Problem: Line by line, transcribe the data shown below.

Information shown:
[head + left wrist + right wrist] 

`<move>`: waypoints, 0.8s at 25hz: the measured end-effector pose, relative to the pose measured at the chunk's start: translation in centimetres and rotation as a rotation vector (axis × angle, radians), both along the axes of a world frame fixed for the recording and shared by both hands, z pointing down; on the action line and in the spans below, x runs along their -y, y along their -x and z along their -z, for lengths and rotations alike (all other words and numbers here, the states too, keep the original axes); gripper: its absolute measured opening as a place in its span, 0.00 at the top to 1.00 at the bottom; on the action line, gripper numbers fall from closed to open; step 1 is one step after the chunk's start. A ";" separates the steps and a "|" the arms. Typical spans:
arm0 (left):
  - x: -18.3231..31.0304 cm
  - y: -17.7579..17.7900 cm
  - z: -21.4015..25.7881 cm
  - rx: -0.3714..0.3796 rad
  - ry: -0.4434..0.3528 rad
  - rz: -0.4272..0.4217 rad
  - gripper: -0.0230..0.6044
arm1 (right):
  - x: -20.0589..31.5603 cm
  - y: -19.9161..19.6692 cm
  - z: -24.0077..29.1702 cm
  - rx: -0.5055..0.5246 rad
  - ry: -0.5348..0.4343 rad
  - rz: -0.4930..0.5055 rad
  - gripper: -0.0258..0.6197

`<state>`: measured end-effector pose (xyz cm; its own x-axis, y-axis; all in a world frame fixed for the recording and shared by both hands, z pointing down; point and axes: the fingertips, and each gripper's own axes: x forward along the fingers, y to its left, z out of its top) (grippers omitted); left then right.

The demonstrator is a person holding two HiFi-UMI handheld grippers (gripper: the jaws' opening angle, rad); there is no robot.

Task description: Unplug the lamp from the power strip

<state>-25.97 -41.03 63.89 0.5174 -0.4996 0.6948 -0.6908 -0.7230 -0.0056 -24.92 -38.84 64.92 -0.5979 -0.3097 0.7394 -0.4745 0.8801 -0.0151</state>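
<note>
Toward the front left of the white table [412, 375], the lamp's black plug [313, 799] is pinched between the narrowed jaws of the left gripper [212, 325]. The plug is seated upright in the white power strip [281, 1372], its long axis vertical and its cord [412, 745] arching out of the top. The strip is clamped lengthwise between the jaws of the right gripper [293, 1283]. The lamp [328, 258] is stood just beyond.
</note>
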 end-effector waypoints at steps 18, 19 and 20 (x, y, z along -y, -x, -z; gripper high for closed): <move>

Answer:
[head + left wrist + right wrist] 

`<move>`: waypoints, 0.8s at 25hz: the measured end-effector pose, relative to the pose measured at the chunk's start: translation in centimetres and rotation as a rotation vector (axis × angle, radians), both along the axes of a world frame fixed for the recording and shared by both hands, z pointing down; on the action line and in the spans below, x runs along their -y, y along their -x and z along their -z, for lengths and rotations alike (all other words and numbers here, the states too, keep the original axes); gripper: its absolute measured opening as a place in its span, 0.00 at the top to 1.00 at the bottom; on the action line, gripper numbers fall from closed to open; step 1 is one step after the chunk's start. A ";" separates the steps and a "|" the arms. Typical spans:
arm0 (left):
  - x: -18.3231..31.0304 cm
  - y: -17.7579..17.7900 cm
  - z: -21.4015..25.7881 cm
  - rx: -0.3714..0.3796 rad
  - ry: -0.4434..0.3528 rad
  - rz: -0.4272..0.4217 rad
  - gripper: -0.0230..0.6044
arm1 (right):
  - x: -20.0589..31.5603 cm
  - y: -19.9161..19.6692 cm
  - z: -24.0077..29.1702 cm
  - rx: -0.5055..0.5246 rad
  - ry: -0.5348..0.4343 rad
  - rz: -0.4930..0.5055 rad
  - gripper: -0.0258..0.6197

`<state>`: measured end-effector pose (xyz cm; its own x-axis, y-axis; all in a world frame fixed for the recording and shared by both hands, z pointing down; point and axes: the fingertips, and each gripper's own axes: x forward along the fingers, y to its left, z out of its top) (grippers omitted); left then right.

The demonstrator is a person holding two HiFi-UMI handheld grippers (gripper: the jaws' opening angle, rad); there is no robot.

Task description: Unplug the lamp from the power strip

<state>-25.97 -41.03 63.89 0.5174 -0.4996 0.6948 -0.6908 -0.7230 -0.0056 -24.92 -38.84 64.92 -0.5979 -0.3097 0.7394 -0.4745 0.8801 -0.0151</state>
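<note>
Toward the front left of the white table [412, 375], the lamp's black plug [313, 799] is pinched between the narrowed jaws of the left gripper [212, 325]. The plug is seated upright in the white power strip [281, 1372], its long axis vertical and its cord [412, 745] arching out of the top. The strip is clamped lengthwise between the jaws of the right gripper [293, 1283]. The lamp [328, 258] is stood just beyond.
</note>
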 end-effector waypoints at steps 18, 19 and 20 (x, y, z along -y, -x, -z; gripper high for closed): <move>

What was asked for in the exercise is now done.